Hadda Hazem non è mai riuscita a zittirsi e ad andare con la corrente. Talora ha provato, se non a tacere, almeno a non parlare quando altre testate erano desiderose di mostrare la loro fedeltà e prestavano la penna a tessere le lodi del regime. 

Articolo ripreso da Babelmed vai al sito

Essere donna è certamente una circostanza aggravante in un paese in cui il patriarcato non tollera alcuna voce femminile libera. Hadda Hazem è una “figlia del popolo”, nel senso che – come si dice in Algeria – non ha “le spalle larghe né generali dietro di sé”. «Posso fare la galette (il pane tradizionale) e mangiare solo quella», ha detto, per rimarcare la sua volontà di sacrificio personale per il suo mestiere.

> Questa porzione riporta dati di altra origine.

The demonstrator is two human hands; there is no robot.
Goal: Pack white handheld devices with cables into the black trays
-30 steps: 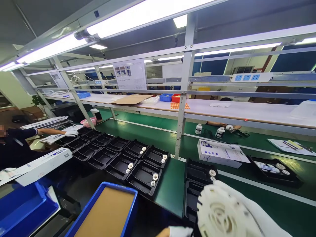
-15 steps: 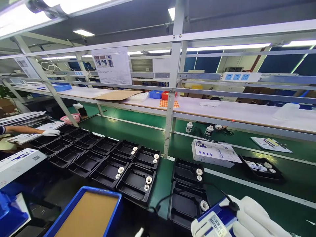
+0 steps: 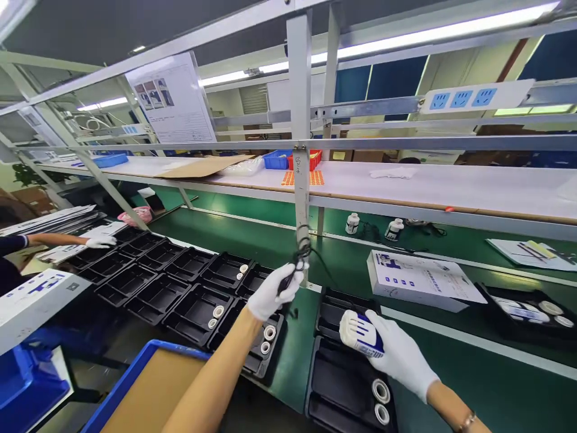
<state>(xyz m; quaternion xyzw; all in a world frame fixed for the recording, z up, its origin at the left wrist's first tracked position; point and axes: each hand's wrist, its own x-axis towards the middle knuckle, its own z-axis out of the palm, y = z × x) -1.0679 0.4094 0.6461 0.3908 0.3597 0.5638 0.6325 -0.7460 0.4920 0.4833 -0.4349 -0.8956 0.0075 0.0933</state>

Hadda crede nella libertà di pensiero e di espressione. Ha sempre rifiutato di prendere i sentieri della compiacenza e della corruzione per far vivere il suo giornale, mentre le piccole testate con tirature limitate beneficiano di pubblicità istituzionali e della compiacenza di tipografie pubbliche per quanto riguarda il pagamento dei debiti. Ma la durezza della realtà economica l’ha raggiunta: debiti, salari non pagati, fatture scadute. Non si fa troppe illusioni sull’esito della sua lotta, come scrive sulla sua pagina: il potere può mettere la museruola ai media, ma «non soffocherà mai la mia voce né romperà la mia penna».

Senza dubbio solo la solidarietà attiva dei suoi colleghi e il sostegno delle organizzazioni che difendono la libertà di stampa potrebbero essere in grado di fare la differenza: il potere non è al suo primo attacco contro le libertà fondamentali degli algerini ma non ha, nonostante tutto, interesse ad aggravare la sua immagine all’interno e all’esterno del Paese. Le elezioni presidenziali sono all’orizzonte e questa ennesima mascherata elettorale avrà bisogno di un clima pacifico. Hadda, che è una madre, ha messo a rischio la sua salute, come ha detto il suo medico, perché non ha altre risorse e perché vuole essere nient’altro che una giornalista. Merita il nostro sostegno e la nostra solidarietà.